**Data**.
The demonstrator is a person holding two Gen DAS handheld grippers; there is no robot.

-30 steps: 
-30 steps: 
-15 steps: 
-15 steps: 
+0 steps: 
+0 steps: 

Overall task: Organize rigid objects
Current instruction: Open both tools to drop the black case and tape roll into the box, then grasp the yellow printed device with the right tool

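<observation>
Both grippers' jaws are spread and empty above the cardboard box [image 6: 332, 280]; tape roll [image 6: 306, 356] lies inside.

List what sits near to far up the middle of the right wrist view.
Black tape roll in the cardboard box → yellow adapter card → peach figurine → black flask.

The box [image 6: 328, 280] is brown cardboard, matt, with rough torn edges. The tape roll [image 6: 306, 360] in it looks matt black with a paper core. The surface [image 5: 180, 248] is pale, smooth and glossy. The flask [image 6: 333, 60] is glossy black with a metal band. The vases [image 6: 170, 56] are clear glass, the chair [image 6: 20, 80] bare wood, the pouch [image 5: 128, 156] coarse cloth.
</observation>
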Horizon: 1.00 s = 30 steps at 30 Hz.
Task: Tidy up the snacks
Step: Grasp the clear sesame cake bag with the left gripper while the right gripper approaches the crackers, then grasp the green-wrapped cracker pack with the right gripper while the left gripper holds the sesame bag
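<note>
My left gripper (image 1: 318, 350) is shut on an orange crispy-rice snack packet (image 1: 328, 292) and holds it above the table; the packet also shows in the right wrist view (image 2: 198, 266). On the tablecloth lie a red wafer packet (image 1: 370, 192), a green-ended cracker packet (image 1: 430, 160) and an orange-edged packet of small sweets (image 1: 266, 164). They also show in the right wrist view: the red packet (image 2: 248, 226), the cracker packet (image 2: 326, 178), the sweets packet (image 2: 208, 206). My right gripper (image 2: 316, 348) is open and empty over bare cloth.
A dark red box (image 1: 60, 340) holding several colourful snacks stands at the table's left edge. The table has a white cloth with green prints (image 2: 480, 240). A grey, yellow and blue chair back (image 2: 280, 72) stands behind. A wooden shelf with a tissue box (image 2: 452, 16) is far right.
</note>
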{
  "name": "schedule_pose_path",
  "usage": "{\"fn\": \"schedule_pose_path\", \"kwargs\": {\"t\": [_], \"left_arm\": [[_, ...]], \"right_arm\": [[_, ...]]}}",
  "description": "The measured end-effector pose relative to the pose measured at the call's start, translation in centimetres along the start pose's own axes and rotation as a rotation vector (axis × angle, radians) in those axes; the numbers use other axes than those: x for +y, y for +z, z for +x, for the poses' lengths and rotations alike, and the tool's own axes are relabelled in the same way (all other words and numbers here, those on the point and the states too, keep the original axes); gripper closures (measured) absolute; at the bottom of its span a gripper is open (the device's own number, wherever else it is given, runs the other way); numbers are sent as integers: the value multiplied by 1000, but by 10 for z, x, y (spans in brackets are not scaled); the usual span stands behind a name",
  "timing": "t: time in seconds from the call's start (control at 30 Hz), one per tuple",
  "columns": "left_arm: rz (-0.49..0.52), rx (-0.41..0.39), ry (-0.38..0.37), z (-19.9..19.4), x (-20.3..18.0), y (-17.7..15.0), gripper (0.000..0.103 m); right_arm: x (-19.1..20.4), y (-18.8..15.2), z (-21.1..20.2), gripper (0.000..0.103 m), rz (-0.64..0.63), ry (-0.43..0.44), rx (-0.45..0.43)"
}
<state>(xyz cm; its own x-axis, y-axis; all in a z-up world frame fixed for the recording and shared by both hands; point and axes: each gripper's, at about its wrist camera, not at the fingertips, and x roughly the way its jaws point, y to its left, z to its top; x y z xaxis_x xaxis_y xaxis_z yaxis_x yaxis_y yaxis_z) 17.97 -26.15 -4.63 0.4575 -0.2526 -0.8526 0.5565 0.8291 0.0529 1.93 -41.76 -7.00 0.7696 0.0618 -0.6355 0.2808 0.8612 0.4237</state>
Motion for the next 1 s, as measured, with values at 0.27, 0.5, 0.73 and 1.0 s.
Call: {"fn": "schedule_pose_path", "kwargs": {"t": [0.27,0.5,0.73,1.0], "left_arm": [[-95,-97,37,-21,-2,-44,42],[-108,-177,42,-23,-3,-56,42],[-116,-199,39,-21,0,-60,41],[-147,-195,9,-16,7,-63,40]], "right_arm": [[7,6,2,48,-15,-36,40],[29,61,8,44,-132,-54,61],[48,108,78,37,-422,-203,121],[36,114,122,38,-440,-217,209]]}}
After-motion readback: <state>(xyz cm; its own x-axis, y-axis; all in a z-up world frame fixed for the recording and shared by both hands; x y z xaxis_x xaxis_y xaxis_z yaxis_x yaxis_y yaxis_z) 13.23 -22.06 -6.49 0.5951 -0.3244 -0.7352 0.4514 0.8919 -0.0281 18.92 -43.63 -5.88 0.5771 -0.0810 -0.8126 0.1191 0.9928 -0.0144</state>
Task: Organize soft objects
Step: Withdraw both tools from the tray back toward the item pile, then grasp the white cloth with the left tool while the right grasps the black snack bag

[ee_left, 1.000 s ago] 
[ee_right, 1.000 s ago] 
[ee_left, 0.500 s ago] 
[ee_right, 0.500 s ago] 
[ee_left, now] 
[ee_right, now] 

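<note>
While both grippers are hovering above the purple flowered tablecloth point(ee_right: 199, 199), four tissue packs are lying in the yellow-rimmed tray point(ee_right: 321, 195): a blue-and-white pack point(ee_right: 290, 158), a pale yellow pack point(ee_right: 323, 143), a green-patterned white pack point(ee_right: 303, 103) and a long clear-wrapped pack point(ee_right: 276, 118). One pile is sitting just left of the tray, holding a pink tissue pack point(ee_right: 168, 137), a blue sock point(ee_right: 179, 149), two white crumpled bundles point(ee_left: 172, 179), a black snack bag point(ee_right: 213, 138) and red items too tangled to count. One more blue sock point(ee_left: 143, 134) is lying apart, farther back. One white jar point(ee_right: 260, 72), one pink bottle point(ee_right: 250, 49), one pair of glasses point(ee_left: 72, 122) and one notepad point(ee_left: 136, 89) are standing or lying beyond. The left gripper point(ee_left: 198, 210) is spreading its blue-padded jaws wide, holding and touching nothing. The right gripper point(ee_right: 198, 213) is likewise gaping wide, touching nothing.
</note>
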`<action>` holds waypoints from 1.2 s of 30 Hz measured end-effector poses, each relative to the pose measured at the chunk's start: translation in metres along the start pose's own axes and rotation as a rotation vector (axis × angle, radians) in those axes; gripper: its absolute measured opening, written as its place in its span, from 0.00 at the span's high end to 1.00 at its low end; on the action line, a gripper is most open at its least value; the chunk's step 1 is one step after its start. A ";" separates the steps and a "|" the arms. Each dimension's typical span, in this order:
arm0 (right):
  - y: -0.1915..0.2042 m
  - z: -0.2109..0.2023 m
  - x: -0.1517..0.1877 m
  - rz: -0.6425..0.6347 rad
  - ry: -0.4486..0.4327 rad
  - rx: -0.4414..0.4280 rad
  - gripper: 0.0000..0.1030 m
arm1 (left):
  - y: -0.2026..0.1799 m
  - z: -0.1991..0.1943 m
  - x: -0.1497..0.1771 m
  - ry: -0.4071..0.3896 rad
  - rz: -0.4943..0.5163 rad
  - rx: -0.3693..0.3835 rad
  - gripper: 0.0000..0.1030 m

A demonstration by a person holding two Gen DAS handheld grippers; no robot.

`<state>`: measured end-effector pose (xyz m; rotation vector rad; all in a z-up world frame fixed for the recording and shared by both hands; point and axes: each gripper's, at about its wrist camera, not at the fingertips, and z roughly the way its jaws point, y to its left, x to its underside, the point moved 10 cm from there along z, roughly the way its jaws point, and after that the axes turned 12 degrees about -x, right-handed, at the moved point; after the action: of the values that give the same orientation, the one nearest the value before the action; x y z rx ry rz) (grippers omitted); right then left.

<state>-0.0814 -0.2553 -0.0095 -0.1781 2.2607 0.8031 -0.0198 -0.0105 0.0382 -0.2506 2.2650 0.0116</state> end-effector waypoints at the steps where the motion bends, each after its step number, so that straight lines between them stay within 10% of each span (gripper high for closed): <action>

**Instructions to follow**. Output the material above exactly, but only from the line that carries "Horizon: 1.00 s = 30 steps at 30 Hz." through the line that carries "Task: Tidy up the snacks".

**Answer to this exercise**.
Horizon: 1.00 s = 30 steps at 30 Hz.
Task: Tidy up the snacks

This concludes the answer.